Potential employers get in touch with past employers, teachers, and personal contacts to verify your character, abilities, and qualifications.
When you’re interested in making a big purchase, like a car or a house, you ask other people who’ve purchased something similar for their opinion. You talk to the past owners (if it’s second-hand) to get an honest personal review of the product, which goes beyond specification digits and all the fabulous things the salesperson told you.
Similarly, when an organization is looking to hire a new employee, they run a reference check to understand how they perform.
Almost all job applications require you to put a list of references they can get in contact with on a resume.
In theory, job references are entirely out of your control. You cannot force your last boss to sing praises of your work, nor should you!
However, there are still ways to avoid a negative reference and get one that will help secure the job. Here we point out some of them.
1) Know Who to Ask for Job References
You should have a list of references ready when you apply for a position.
Some job applications only require contact details of your past employers, while others might ask for a letter of recommendation.

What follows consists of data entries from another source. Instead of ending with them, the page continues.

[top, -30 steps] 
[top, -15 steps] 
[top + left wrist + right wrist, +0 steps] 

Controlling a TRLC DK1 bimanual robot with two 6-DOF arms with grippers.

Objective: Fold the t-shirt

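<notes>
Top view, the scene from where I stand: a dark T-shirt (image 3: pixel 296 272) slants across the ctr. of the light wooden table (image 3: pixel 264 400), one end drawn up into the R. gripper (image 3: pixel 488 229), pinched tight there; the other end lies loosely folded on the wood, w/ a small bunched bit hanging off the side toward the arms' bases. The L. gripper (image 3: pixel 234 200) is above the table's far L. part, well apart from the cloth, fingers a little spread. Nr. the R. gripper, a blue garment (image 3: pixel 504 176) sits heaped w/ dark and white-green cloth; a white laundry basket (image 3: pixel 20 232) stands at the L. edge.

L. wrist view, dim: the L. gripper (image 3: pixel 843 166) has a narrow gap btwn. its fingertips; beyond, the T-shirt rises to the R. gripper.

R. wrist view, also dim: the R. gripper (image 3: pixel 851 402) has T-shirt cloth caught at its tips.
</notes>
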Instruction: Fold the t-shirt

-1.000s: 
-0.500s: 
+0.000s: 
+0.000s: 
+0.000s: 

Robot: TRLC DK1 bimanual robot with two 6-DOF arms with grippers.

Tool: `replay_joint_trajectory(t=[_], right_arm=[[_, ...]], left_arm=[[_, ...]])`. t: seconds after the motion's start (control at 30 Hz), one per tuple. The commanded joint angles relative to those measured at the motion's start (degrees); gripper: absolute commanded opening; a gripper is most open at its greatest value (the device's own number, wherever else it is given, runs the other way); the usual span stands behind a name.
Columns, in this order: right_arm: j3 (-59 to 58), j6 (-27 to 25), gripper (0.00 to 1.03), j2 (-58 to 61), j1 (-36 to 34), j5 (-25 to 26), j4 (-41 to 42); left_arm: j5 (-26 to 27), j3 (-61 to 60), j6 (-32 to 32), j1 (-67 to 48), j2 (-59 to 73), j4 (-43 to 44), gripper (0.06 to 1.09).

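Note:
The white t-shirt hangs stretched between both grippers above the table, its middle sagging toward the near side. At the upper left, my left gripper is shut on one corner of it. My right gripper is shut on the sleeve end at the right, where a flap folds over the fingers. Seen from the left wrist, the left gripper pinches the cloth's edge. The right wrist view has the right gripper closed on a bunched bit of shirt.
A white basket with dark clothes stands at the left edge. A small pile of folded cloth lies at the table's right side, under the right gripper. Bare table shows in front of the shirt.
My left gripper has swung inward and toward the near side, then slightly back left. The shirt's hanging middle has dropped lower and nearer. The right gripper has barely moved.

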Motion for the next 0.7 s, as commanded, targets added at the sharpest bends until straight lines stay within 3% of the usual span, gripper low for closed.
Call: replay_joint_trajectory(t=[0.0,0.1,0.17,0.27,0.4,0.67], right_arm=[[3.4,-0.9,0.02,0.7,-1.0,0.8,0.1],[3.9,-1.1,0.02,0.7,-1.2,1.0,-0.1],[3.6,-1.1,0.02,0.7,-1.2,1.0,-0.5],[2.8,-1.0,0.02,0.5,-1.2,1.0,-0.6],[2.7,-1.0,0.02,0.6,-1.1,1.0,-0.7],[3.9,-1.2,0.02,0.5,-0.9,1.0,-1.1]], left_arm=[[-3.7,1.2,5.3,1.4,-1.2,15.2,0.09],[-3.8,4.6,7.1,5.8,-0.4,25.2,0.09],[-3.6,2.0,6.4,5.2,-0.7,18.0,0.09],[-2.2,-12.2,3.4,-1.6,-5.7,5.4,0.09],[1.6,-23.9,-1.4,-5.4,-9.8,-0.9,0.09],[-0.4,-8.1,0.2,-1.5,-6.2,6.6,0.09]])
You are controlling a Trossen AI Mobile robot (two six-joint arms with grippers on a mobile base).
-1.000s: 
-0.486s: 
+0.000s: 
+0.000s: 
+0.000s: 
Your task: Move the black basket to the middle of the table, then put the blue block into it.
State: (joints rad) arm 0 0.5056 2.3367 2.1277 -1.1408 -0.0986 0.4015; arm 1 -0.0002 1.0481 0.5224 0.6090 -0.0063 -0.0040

That's a basic tip, but it's never too much to highlight:
Only mention those people as references who you know will say good things about you.
Forego that person with the impressive title, who barely knows you, in favor of the relatively junior person, who knows you and wants to see you succeed.

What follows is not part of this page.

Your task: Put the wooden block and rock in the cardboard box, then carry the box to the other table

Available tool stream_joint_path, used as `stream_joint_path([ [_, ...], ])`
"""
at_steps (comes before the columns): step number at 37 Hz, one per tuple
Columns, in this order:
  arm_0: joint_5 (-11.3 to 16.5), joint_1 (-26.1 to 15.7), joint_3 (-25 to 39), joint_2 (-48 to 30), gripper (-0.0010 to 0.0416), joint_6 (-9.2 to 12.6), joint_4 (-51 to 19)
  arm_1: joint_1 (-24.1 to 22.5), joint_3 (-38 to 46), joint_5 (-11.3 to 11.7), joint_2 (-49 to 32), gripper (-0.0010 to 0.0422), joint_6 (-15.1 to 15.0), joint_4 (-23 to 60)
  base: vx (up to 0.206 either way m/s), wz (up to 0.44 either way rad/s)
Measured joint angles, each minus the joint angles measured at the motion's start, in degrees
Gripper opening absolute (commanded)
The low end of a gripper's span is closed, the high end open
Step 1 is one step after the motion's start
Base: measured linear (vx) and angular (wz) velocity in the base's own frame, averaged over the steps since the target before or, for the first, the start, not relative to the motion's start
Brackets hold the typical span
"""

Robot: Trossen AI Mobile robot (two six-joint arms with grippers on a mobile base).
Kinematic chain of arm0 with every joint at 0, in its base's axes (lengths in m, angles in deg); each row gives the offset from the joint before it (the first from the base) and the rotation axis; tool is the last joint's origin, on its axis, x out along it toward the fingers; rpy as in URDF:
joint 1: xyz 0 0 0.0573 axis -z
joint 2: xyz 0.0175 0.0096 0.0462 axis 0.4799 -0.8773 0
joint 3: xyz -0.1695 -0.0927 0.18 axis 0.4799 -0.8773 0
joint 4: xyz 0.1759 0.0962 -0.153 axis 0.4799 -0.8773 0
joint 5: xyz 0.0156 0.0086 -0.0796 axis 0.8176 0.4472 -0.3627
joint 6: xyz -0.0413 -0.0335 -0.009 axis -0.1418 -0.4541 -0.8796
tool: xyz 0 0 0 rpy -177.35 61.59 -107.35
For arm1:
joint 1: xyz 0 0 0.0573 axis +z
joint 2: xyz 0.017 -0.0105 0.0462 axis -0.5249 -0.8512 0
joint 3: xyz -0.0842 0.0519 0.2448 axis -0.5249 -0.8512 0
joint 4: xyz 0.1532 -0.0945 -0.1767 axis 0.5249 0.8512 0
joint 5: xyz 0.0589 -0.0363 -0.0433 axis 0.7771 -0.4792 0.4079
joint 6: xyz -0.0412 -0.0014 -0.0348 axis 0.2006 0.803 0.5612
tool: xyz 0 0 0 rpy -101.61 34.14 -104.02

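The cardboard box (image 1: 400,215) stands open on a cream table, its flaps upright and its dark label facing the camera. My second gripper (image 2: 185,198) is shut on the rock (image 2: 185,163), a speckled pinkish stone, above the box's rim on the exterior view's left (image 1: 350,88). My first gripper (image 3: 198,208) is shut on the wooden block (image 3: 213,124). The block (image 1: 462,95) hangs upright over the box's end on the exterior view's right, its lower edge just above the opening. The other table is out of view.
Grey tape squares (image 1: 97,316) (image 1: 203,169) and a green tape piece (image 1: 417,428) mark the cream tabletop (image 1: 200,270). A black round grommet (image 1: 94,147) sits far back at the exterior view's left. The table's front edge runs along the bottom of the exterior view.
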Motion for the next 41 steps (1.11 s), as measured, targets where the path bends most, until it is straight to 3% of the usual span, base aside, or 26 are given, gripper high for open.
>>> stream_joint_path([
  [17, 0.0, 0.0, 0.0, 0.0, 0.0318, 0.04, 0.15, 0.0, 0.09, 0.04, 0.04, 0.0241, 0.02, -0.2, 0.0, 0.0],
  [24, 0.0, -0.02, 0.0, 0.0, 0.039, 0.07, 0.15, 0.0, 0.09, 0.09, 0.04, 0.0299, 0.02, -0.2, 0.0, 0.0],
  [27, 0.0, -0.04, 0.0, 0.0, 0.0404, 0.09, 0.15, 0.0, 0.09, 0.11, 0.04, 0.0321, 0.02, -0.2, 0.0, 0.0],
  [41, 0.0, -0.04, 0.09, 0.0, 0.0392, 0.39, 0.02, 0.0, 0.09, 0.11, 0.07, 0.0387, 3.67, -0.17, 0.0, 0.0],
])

If you’re still fresh on the job market with nobody to call upon for professional references, use a personal recommendation from the place you volunteer at or a professor from college or high school.
There may be instances where the hiring manager would like to talk to your current employer. Speak to your boss about the reason you’ve applied for another job, and if they would agree to be a reference.
If you are not comfortable with doing so, then let the hiring company know and give your reasons.
You don’t need to list your current employer as a reference.
In case you have just passed out of college and have little or no work experience, somebody from the college administration, or your professor also counts as a professional reference.
There are multiple ways to get a reference across to potential employers.
Before that, you need to find out if the person you intend to use as a reference has good opinions about you or not.
2) Know How to Ask For Job References
Make sure you take permission from the person you want to use as a reference.
Have a friendly conversation and find out what they would say about your performance and character before listing them.
Also, let them know beforehand what you are applying for and when they can expect a call or letter.
Remember that when you provide your former manager’s contact information, the potential employer assumes you’ve told him/her to expect the call.
It’s believed that he/she will be available to talk about you.
3) Enter Complete Information
Make a reference list to give at your interview if the recruiter asks for it. Put these references on your resume and mention:
- Job title
- Company name
- Division or department
- Telephone number
- Email address
Make sure that all details of your references are correct and the contact information is up-to-date and in use.
Give your references a call to confirm that the number belongs to them and it is in use.
To be safe, it’s recommended to include at least four references on your resume, in case one or two become unavailable.
4) Try to neutralize bad job references on your resume
Also, it is illegal for a past employer to give a negative reference which defames your character, yet it continues to happen.
The founder of Allison & Taylor, a job reference check firm, Jeff Shane, spoke about the employee verification their company does. She said:
"Unfortunately, bad references are far more common than most people realize. About half of the reference checks we perform come back with negative comments."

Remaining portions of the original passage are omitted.